At the same time, there are duplicate fields with "matching data" that are required for creating a relational database. They enable you to establish relationships, which are essential for bringing together the data in the various tables of your database.

Unless otherwise indicated, when I discuss redundant data, I'm talking about the bad kind.

What Does Data Integrity Mean?

Often when discussing databases you will hear the term data integrity. That undoubtedly sounds like a very good thing, but what actually does it mean?

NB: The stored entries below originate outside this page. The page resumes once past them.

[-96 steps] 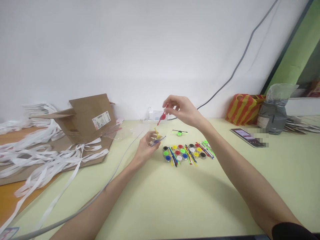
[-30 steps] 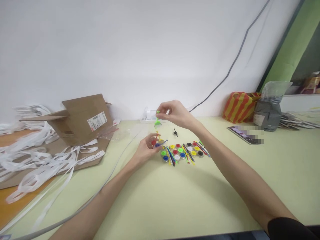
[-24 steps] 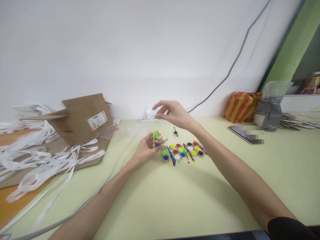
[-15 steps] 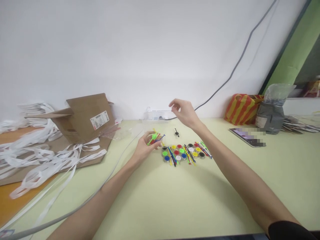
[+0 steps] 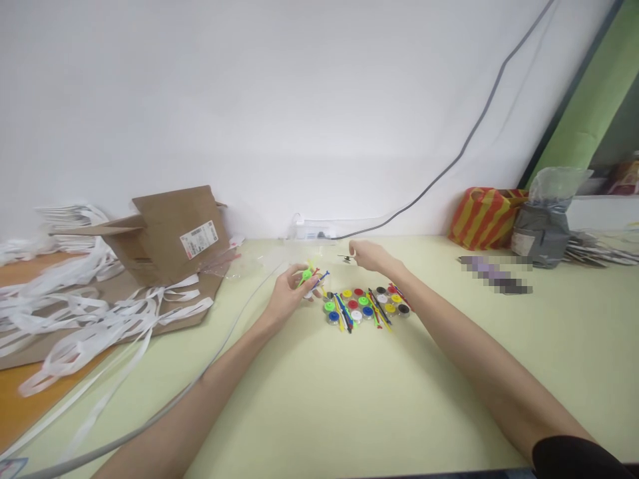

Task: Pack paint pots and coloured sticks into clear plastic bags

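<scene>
My left hand (image 5: 289,294) is shut on a small assembly of coloured plastic sticks (image 5: 312,277) with a bright green hub (image 5: 307,274), and a blue stick points out to the right. My right hand (image 5: 368,253) is low over the table, its fingertips close to a small black stick piece (image 5: 345,257), and shows nothing in it. Just below both hands lies a group of round coloured plastic discs and loose sticks (image 5: 359,306), in red, yellow, green, blue, white and black.
Pale green table (image 5: 449,399) with a grey cable (image 5: 200,386) across it. Left of it stand a brown cardboard box (image 5: 174,233) and white plastic straps (image 5: 100,319). Behind are a power strip (image 5: 312,231), a striped bag (image 5: 486,218), a grey bag (image 5: 539,238) and a blurred phone (image 5: 494,275).
The green piece has passed from my right hand to the assembly in my left hand. My right hand has moved right and down, close to the black piece.
</scene>
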`<action>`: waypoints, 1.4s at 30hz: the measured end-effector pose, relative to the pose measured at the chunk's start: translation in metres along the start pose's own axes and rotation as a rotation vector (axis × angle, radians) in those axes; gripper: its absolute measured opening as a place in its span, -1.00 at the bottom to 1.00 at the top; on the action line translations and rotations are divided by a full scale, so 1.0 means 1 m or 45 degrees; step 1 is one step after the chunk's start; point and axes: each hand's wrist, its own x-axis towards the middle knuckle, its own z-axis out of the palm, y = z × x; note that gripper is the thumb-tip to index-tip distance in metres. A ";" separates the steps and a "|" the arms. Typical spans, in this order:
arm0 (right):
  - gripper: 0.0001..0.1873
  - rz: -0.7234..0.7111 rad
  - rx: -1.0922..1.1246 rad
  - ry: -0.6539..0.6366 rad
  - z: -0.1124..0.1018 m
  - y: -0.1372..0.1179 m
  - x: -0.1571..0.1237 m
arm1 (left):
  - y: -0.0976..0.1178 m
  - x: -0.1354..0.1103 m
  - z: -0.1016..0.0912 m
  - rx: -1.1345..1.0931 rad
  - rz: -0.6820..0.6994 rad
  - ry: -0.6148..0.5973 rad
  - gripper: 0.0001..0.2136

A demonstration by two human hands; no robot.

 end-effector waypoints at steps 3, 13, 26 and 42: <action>-0.71 -0.030 0.069 0.177 -0.023 0.003 0.002 | 0.002 -0.001 0.000 0.030 -0.026 0.004 -0.52; -0.84 -0.534 1.078 0.837 -0.102 -0.048 -0.038 | -0.004 0.001 -0.001 0.116 0.106 -0.003 -0.61; -0.80 -0.689 1.088 0.486 -0.084 -0.083 -0.043 | 0.004 0.000 0.005 0.011 0.087 -0.008 -0.49; -0.42 -0.375 1.108 0.340 -0.036 -0.068 -0.068 | 0.010 -0.004 0.006 -0.246 0.047 0.115 -0.49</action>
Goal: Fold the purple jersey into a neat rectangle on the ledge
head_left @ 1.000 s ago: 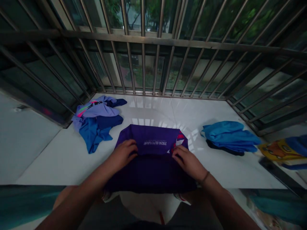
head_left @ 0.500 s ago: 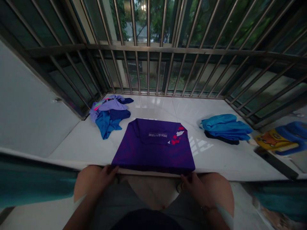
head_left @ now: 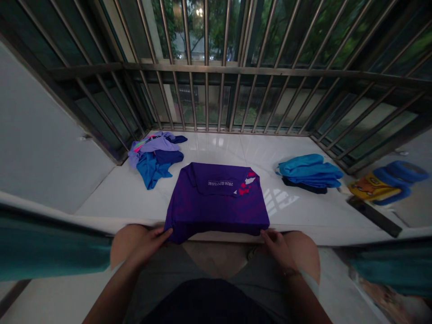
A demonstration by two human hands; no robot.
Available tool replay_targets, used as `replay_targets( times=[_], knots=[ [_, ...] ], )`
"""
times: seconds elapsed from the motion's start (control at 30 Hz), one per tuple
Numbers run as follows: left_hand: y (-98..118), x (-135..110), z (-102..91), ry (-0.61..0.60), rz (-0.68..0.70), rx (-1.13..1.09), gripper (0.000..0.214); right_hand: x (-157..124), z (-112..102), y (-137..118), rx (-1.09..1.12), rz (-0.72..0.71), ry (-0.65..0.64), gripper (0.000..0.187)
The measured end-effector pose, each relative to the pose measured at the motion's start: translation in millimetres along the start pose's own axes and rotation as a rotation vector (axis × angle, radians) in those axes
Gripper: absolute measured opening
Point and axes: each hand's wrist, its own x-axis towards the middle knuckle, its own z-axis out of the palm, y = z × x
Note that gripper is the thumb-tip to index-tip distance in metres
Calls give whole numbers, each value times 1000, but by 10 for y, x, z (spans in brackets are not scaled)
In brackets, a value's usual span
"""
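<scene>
A purple shirt (head_left: 216, 204) with white lettering and red marks lies partly folded on the white tiled ledge (head_left: 297, 211). Its near edge hangs slightly over the ledge's front. My left hand (head_left: 146, 243) pinches the shirt's near left corner. My right hand (head_left: 278, 246) grips the near right corner, fingers closed on the hem. Both hands sit just below the ledge edge, above my knees.
A crumpled heap of blue and lilac clothes (head_left: 155, 157) lies at the back left. A stack of folded blue garments (head_left: 308, 171) rests at the right. Metal window bars (head_left: 216, 67) fence the ledge on three sides. Yellow and blue items (head_left: 381, 184) lie beyond the right bars.
My hands left the shirt's folded middle and came back to its near corners. The shirt has slid slightly towards me, its near edge now drooping over the ledge.
</scene>
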Motion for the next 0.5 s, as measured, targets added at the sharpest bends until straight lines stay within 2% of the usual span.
replay_targets(
  times=[0.13,0.27,0.37,0.5],
  knots=[
    [59,-62,14,-63,-3,-27,67,-44,185,-95,42,32,-8,36],
    [139,-138,29,-133,18,-34,64,-119,336,-238,64,-5,-22,47],
    [128,-207,-39,-200,44,-25,60,-166,194,-326,113,-28,-60,52],
    [116,-351,-210,-289,-2,92,59,-189,-243,-339,82,-54,-67,41]
  ],
)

On one level, it means that the data is consistent, accurate, and correct. But there are actually four specific types of data integrity:

Entity integrity means that each row in a table is uniquely identified by a primary key that is never a null value. The table thus has no duplicate records. This concept is discussed in this chapter.
Domain integrity ensures the validity and consistency of data by defining the range of values that are permissible within a specific field. It includes restrictions imposed by the data type, the format, and the field size. This concept is discussed in Chapter 5, "Building Tables."
Referential integrity keeps the relationships between tables synchronized. It is usually enforced by including the primary key of one table as the foreign key of another table. Enforcing referential integrity guarantees that records in the two tables remain in sync whenever data is entered, edited, or deleted. This concept is discussed in Chapter 4.
User-defined integrity encompasses business rules outside the scope of other integrity categories. These are rules imposed by the nature of the organization and the way it conducts business. A typical business rule might be that you sell only to customers whose credit rating meets certain standards. This concept is discussed in Chapters 5, "Building Tables," and 6, "Entering, Editing, and Displaying Data."